EMB (C10H24N2O2) is an ethylenediamine derivative used as the dihydrochloride salt. It is a white crystalline powder that is essentially odorless and has a bitter taste. It is sparingly soluble in water (Osol and Hoover, 1976). EMB was first discovered at Lederle Laboratories of the American Cynamid. The discovery of its remarkable stereospecific activity in mice was found in 1961 (Thomas et al., 1961; Shepherd et al., 1966).

3.1.1 Ethambutol and tuberculosis

Early biochemical studies found that EMB works by impairing glycerol metabolism as well as RNA synthesis only on bacilli (Kuck et al., 1962; Kuck et al., 1963; Kuck et al., 1965). Subsequent biochemical studies showed that EMB interferes with the biosynthesis of arabinogalactan, a major component of the bacterial cell wall. The polymerization of cell wall arabinan from arabinogalactan and lipoarabinomannan is inhibited by blockade of arabinosyl-transferases and enchance the accumulation of D-arabinofuranosyl-P-decaprenol, an intermediate in arabinan biosynthesis (National Center for Biotechnology Information, 2021). This results in halting bacterial growth. Genetically, the effect of EMB is related to interactions with three membrane-embedded arabinosyltransferase genes, EmbA, EmbB, and EmbC. Most of pharmacogenomics study on EMB discussing about these genes. EMB has a specific mechanism as a therapy for tuberculosis (Palomino and Martin, 2014; Lee and Nguyen, 2020; Zhang et al., 2020; National Center for Biotechnology Information, 2021). For DS-TB, EMB is used together with other first-line anti-TB drugs, RIF, INH, and PZA, and for drug-resistant (DR)-TB, it is used in combination with other second-line anti-TB drugs. For MDR TB and rifampicin-resistant tuberculosis (RR TB), it is recommended to use EMB with delamanid, PZA, imipenem-CILAStatin/meropenem, amikacin/streptomycin, ethionamide/prothionamide (Pto), and p-amino salicylic acid (Lee and Nguyen, 2020).

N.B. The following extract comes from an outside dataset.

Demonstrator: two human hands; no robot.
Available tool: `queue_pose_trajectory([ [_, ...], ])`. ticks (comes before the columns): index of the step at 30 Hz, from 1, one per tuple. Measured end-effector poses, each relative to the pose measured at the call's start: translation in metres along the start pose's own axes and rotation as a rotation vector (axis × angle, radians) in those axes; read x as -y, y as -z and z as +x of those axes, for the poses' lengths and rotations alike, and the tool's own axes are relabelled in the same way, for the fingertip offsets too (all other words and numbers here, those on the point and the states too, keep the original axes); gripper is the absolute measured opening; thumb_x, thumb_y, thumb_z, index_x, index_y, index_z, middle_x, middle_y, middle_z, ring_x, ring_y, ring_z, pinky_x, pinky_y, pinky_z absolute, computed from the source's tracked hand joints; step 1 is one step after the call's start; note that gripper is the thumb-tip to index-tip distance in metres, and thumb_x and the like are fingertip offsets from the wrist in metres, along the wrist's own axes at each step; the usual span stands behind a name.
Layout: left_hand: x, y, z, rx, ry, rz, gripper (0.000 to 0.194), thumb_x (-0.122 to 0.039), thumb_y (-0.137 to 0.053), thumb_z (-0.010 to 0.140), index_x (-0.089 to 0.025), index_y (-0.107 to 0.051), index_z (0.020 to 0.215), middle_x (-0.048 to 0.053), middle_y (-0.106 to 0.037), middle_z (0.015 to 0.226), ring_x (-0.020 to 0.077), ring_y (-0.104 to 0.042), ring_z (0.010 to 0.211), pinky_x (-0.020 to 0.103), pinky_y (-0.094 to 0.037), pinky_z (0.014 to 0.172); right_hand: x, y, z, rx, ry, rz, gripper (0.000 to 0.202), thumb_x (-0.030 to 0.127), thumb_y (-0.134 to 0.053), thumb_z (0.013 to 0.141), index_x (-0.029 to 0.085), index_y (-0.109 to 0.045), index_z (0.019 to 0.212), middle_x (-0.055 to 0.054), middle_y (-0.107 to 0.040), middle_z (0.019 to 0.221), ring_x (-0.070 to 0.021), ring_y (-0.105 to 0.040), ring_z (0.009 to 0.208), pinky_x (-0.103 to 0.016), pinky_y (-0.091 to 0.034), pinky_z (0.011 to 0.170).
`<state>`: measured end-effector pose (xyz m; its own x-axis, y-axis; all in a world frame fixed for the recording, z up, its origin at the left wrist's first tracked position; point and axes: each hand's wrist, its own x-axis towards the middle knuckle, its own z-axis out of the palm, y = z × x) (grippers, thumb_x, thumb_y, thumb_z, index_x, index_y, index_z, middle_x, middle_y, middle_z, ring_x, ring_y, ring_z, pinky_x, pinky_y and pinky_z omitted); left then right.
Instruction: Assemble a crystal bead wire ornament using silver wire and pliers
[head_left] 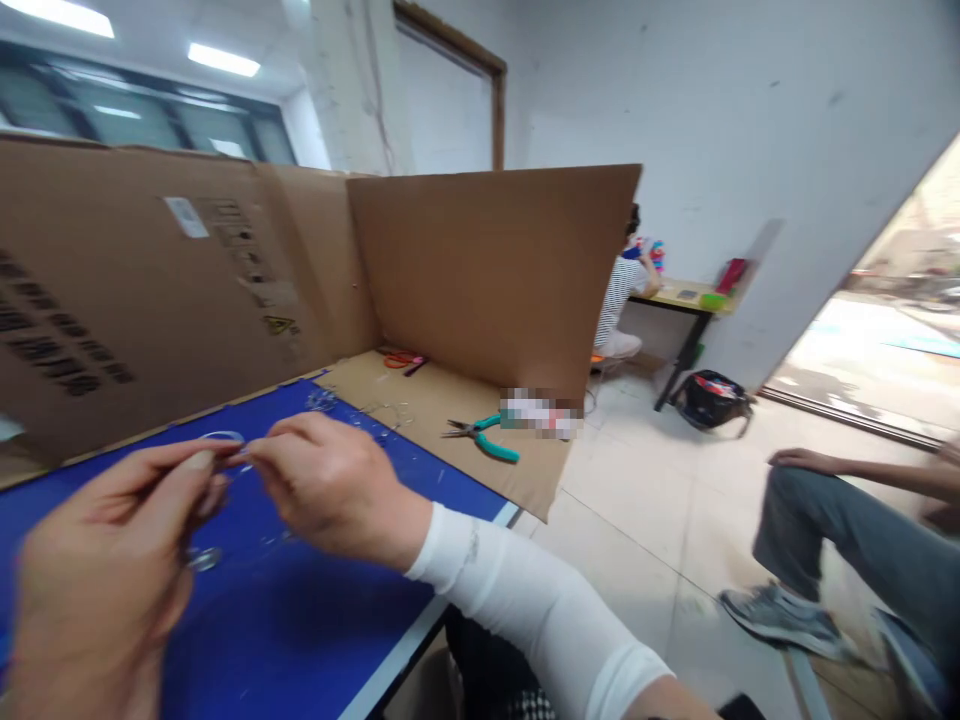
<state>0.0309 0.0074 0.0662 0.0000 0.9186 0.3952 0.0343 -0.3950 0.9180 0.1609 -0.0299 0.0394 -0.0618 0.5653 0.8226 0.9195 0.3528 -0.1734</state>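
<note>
Both hands, left (112,560) and right (330,490), pinch a thin wire loop (222,437) (blurred) over the blue table (300,620)

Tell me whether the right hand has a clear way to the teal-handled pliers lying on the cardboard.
Probably yes. The teal-handled pliers lie in the open on the brown cardboard sheet, nothing between them and the right hand. But its fingers, with the left hand, pinch a thin wire ring.

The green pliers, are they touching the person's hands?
Apart. In the head view the green pliers lie on the cardboard sheet, while the left hand and right hand pinch a thin wire ring over the blue table.
</note>
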Motion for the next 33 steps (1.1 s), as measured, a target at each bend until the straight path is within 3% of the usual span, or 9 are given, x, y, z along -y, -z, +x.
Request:
queue_pose_trajectory([
  [2, -0.013, -0.005, -0.008, 0.070, 0.054, -0.054, 0.013, -0.025, -0.068, 0.073, -0.034, -0.076, 0.068, -0.013, -0.064, 0.059, 0.0093, -0.049, 0.060, 0.021, -0.035, 0.052, -0.003, -0.001, -0.002, -0.059, -0.022, 0.029, 0.038, 0.030, -0.030, 0.108, 0.023, -0.067, 0.105, -0.001, -0.072, 0.108, -0.0107, -0.065, 0.101, -0.022, -0.055, 0.091],
  [4, -0.019, -0.006, -0.010, 0.094, 0.039, -0.070, 0.019, -0.019, -0.063, 0.071, -0.031, -0.076, 0.067, -0.011, -0.064, 0.059, 0.0088, -0.047, 0.060, 0.021, -0.034, 0.053, -0.007, -0.003, -0.003, -0.073, 0.011, 0.051, 0.033, 0.027, -0.035, 0.106, 0.021, -0.068, 0.103, -0.004, -0.073, 0.107, -0.0132, -0.066, 0.099, -0.024, -0.057, 0.089],
  [8, -0.008, 0.000, -0.002, 0.091, -0.025, -0.107, 0.022, -0.011, -0.062, 0.064, -0.026, -0.077, 0.070, -0.007, -0.062, 0.055, 0.0097, -0.050, 0.057, 0.022, -0.035, 0.054, -0.012, -0.002, -0.005, -0.073, 0.110, 0.101, 0.026, 0.018, -0.043, 0.102, 0.020, -0.069, 0.102, -0.009, -0.073, 0.112, -0.0163, -0.066, 0.103, -0.029, -0.056, 0.094],
  [12, 0.002, 0.007, -0.002, 0.102, -0.175, -0.006, 0.009, -0.021, -0.070, 0.079, -0.021, -0.076, 0.085, -0.001, -0.074, 0.080, 0.0109, -0.059, 0.065, 0.024, -0.046, 0.062, -0.010, 0.002, -0.007, -0.223, 0.126, 0.215, 0.023, 0.017, -0.046, 0.101, 0.018, -0.069, 0.101, -0.010, -0.074, 0.104, -0.0166, -0.069, 0.098, -0.029, -0.057, 0.088],
  [15, 0.000, 0.005, -0.009, 0.118, -0.327, 0.061, 0.013, -0.026, -0.066, 0.088, -0.018, -0.074, 0.092, 0.004, -0.075, 0.087, 0.0136, -0.065, 0.073, 0.024, -0.049, 0.065, -0.007, 0.003, -0.009, -0.370, 0.081, 0.311, 0.014, 0.011, -0.058, 0.094, 0.018, -0.068, 0.099, -0.008, -0.075, 0.099, -0.0157, -0.071, 0.093, -0.029, -0.057, 0.085],
  [21, -0.008, -0.001, -0.023, 0.098, -0.407, 0.018, 0.011, -0.026, -0.066, 0.091, -0.016, -0.067, 0.092, 0.006, -0.072, 0.088, 0.0118, -0.065, 0.071, 0.020, -0.049, 0.060, 0.003, 0.001, -0.011, -0.563, 0.016, 0.305, 0.015, 0.008, -0.070, 0.085, 0.021, -0.067, 0.092, -0.003, -0.076, 0.086, -0.0157, -0.072, 0.081, -0.027, -0.057, 0.071],
  [26, -0.009, -0.003, -0.028, 0.111, -0.434, 0.008, 0.005, -0.021, -0.065, 0.090, -0.016, -0.064, 0.089, 0.005, -0.071, 0.087, 0.0116, -0.066, 0.074, 0.020, -0.051, 0.063, 0.010, 0.000, -0.011, -0.604, -0.058, 0.293, 0.013, 0.010, -0.073, 0.083, 0.021, -0.068, 0.089, -0.003, -0.077, 0.085, -0.0141, -0.071, 0.071, -0.025, -0.054, 0.062],
  [33, -0.006, -0.008, -0.029, 0.097, -0.438, -0.013, 0.003, -0.018, -0.063, 0.088, -0.016, -0.061, 0.087, 0.005, -0.069, 0.087, 0.0112, -0.065, 0.074, 0.021, -0.052, 0.064, 0.014, -0.006, -0.016, -0.660, -0.122, 0.343, 0.014, 0.010, -0.075, 0.082, 0.021, -0.068, 0.088, -0.003, -0.077, 0.087, -0.0159, -0.072, 0.077, -0.028, -0.056, 0.067],
])
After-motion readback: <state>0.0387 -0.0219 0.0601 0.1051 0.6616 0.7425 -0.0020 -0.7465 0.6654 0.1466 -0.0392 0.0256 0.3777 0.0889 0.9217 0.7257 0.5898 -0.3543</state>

A previous study showed that EMB has a synergistic effect with INH against Mtb through a transcriptional repressor of the inhA gene, a target gene of INH that encodes a protein for cell wall integrity. The results indicated that EMB enhances INH sensitivity of the inhA gene and, as a result, might increase the killing effect and toxicity of INH (Zhu et al., 2019). The WHO updated treatment guidelines for DR TB in May 2016 that recommend use of the shorter MDR-TB regimen under specific conditions, including use of high-dose INH and EMB. The addition of high-dose INH or EMB (or both) strengthens the regimen. This new recommendation is expected to be more effective and provide more benefit for most MDR-TB patients worldwide [(WHO) World Health Organization, 2020b].

3.1.2 Pharmacokinetics and pharmacodynamics

Approximately 75%–80% of an orally administered dose of EMB (hydrochloride form) is absorbed in the gastrointestinal tract. Absorption is not substantially affected when the drug is administered with food. EMB is widely distributed in most body tissues and fluids. The highest concentrations of the drug are found in erythrocytes, kidneys, lungs, and saliva; lower drug concentrations are found in ascitic fluid, pleural fluid, brain, and Cerebrospinal Fluid (CSF). In tuberculosis meningitis, only 10%–50% of EMB may penetrate the meninges (Mc Evoy, 2007; United States Pharmacopeial Convention, 2007; World Health Organization, 2020a). The absorption and distribution profile of the drug is affected by many enzymes, and those that play a major role are transporter enzymes, such as the ATP-binding cassette (ABC transporter) and solute carrier family (SLC transporter) (Figure 2) (Parvez et al., 2017; Pontual et al., 2017).

FIGURE 2
www.frontiersin.org

FIGURE 2. Genetic polymorphisms-related ethambutol responses on pharmacokinetic mechanism and mitochondrial genome.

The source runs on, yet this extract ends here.